━━━━━ Exercise data ━━━━━

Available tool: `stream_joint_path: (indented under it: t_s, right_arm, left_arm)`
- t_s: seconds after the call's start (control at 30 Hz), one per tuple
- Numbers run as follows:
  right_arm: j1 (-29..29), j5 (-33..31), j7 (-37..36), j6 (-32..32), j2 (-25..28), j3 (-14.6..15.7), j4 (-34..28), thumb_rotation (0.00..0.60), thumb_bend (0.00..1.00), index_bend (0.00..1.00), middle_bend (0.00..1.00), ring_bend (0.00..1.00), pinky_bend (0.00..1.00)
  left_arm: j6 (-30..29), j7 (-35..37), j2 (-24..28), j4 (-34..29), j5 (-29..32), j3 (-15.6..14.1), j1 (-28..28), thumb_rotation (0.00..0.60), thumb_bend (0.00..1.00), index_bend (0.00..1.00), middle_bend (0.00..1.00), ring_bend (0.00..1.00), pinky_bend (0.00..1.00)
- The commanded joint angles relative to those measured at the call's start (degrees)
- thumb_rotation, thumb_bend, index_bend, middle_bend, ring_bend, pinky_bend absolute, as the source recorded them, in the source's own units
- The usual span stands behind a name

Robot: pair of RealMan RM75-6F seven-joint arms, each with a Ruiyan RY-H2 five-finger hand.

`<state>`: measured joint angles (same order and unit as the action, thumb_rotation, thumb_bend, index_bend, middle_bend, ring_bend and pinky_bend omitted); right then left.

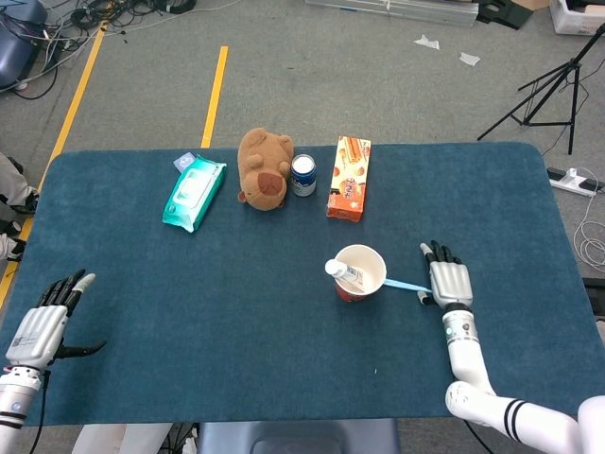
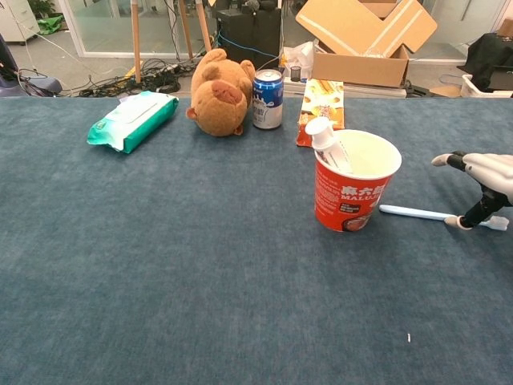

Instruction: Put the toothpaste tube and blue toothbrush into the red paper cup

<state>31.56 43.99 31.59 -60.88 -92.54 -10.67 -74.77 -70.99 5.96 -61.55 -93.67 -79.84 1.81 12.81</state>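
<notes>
Currently the toothpaste [image 1: 346, 273] stands tilted inside the cup [image 1: 360, 272], cap end up at the cup's left rim. The toothbrush [image 1: 406, 284] lies flat on the desk [image 1: 236, 312], outside the cup, one end near the cup's base and the other at your right hand [image 1: 448, 286]. In the chest view the thumb tip rests on or just beside the brush end; you cannot tell whether it presses. The other fingers [image 2: 449, 160] extend forward and apart, above the desk, holding nothing. Your left hand [image 1: 42, 324] lies at the near left desk edge, fingers apart, empty. Along the far side sit a wipes pack [image 1: 194, 192], plush toy [image 1: 264, 168], can [image 1: 303, 175] and snack box [image 1: 349, 178].
</notes>
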Motion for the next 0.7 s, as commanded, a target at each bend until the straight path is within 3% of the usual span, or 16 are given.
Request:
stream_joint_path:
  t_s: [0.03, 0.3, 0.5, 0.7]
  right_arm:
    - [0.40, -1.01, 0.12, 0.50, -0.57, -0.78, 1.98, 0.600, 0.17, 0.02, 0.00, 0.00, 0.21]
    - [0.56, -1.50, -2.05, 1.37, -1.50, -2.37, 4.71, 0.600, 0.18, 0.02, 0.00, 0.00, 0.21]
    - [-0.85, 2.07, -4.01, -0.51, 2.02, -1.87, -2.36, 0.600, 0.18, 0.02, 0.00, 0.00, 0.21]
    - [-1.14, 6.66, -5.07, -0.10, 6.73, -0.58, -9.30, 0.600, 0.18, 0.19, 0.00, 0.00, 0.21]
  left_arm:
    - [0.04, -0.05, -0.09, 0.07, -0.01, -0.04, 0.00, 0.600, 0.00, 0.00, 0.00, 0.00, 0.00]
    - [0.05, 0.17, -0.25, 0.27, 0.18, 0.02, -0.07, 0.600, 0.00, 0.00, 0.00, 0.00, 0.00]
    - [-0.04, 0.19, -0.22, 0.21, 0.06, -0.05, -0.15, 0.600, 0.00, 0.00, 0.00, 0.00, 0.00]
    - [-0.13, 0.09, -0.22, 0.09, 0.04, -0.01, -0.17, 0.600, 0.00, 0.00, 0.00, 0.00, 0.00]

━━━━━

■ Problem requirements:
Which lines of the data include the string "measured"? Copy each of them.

■ Task answer:
- The commanded joint angles relative to those measured at the call's start (degrees)
`<state>`: measured joint angles (same order and unit as the action, thumb_rotation, thumb_bend, index_bend, middle_bend, ring_bend and pinky_bend omitted); right then left.

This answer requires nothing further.